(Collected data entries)
—————

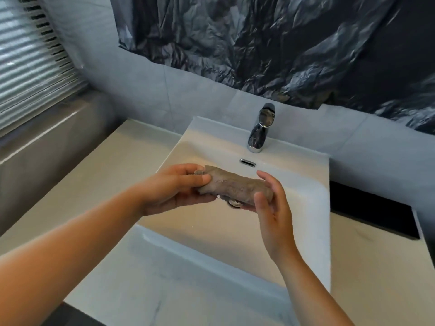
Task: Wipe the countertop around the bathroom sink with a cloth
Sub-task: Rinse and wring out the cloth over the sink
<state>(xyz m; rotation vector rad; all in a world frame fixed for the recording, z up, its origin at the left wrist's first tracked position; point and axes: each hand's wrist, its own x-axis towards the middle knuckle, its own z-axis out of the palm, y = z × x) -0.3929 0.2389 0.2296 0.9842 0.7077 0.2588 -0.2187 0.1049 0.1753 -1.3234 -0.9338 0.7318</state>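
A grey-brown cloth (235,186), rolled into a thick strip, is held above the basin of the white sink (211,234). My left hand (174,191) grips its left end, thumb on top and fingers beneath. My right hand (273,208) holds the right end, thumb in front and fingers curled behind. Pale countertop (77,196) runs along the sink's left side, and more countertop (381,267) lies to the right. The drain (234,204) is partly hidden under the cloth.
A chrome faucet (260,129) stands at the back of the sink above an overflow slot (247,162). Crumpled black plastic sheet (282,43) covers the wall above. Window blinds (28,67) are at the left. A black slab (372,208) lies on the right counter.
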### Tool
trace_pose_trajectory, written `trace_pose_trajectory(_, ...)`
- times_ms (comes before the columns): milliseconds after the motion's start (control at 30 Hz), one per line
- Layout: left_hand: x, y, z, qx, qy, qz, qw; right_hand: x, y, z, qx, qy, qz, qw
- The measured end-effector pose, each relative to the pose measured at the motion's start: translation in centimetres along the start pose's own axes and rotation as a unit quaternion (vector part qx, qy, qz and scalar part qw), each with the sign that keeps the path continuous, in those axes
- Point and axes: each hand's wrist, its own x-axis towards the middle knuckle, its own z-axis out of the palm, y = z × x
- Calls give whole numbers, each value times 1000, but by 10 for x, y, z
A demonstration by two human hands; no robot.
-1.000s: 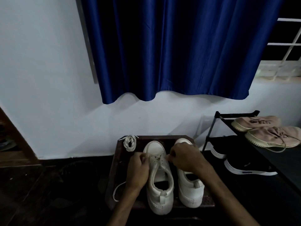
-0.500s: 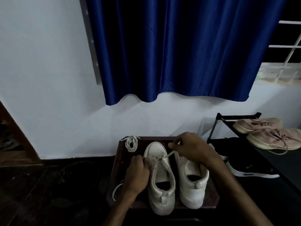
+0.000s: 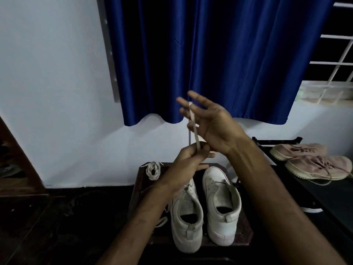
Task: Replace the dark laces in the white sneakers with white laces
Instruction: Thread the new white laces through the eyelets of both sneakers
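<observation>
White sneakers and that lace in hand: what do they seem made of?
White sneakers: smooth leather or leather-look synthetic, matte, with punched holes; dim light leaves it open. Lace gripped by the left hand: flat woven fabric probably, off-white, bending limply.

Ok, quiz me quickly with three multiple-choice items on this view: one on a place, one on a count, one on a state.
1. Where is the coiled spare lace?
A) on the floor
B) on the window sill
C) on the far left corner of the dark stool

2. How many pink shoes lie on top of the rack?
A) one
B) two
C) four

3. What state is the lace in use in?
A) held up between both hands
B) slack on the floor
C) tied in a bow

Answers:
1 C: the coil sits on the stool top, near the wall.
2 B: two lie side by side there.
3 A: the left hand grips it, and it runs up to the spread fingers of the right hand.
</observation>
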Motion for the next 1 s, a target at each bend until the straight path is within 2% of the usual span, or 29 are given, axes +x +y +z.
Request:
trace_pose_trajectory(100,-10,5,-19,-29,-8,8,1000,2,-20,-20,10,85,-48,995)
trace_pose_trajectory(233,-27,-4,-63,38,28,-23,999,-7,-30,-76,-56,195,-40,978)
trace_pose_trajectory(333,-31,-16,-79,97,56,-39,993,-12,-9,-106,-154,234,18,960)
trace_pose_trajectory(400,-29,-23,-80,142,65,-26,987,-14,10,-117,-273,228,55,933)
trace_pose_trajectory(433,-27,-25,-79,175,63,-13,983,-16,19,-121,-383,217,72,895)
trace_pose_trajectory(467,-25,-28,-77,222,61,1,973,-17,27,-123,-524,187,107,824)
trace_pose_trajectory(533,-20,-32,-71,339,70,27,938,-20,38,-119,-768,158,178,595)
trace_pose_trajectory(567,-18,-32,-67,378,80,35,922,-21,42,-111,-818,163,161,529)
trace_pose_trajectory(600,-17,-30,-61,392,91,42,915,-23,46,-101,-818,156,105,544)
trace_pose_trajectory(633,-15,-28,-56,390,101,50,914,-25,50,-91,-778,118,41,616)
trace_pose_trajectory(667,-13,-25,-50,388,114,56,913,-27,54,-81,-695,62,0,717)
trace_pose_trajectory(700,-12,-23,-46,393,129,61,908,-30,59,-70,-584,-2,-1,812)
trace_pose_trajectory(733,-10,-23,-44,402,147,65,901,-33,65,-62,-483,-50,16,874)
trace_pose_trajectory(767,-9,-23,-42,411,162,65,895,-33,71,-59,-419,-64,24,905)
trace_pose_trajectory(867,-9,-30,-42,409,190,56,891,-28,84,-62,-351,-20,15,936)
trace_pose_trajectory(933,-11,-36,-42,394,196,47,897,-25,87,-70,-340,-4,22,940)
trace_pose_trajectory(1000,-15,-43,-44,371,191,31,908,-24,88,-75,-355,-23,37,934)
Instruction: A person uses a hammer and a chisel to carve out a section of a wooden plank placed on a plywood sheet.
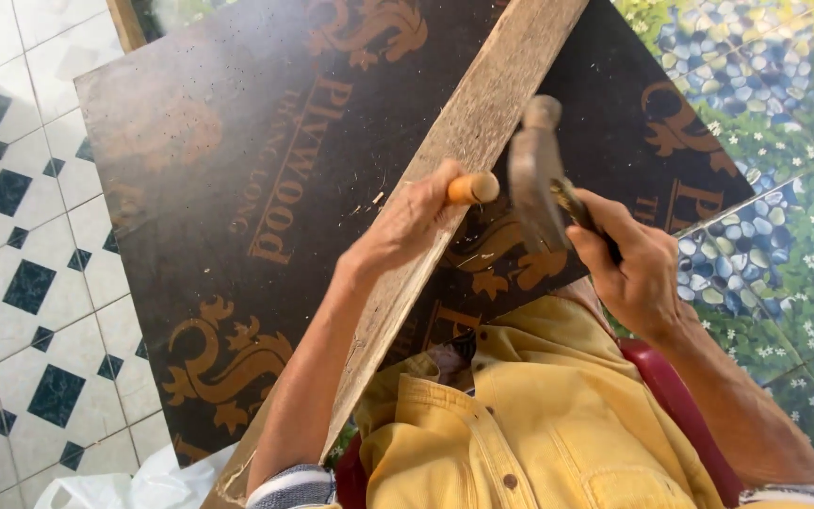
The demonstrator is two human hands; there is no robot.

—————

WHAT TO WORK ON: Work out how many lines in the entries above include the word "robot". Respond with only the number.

THE ANSWER: 2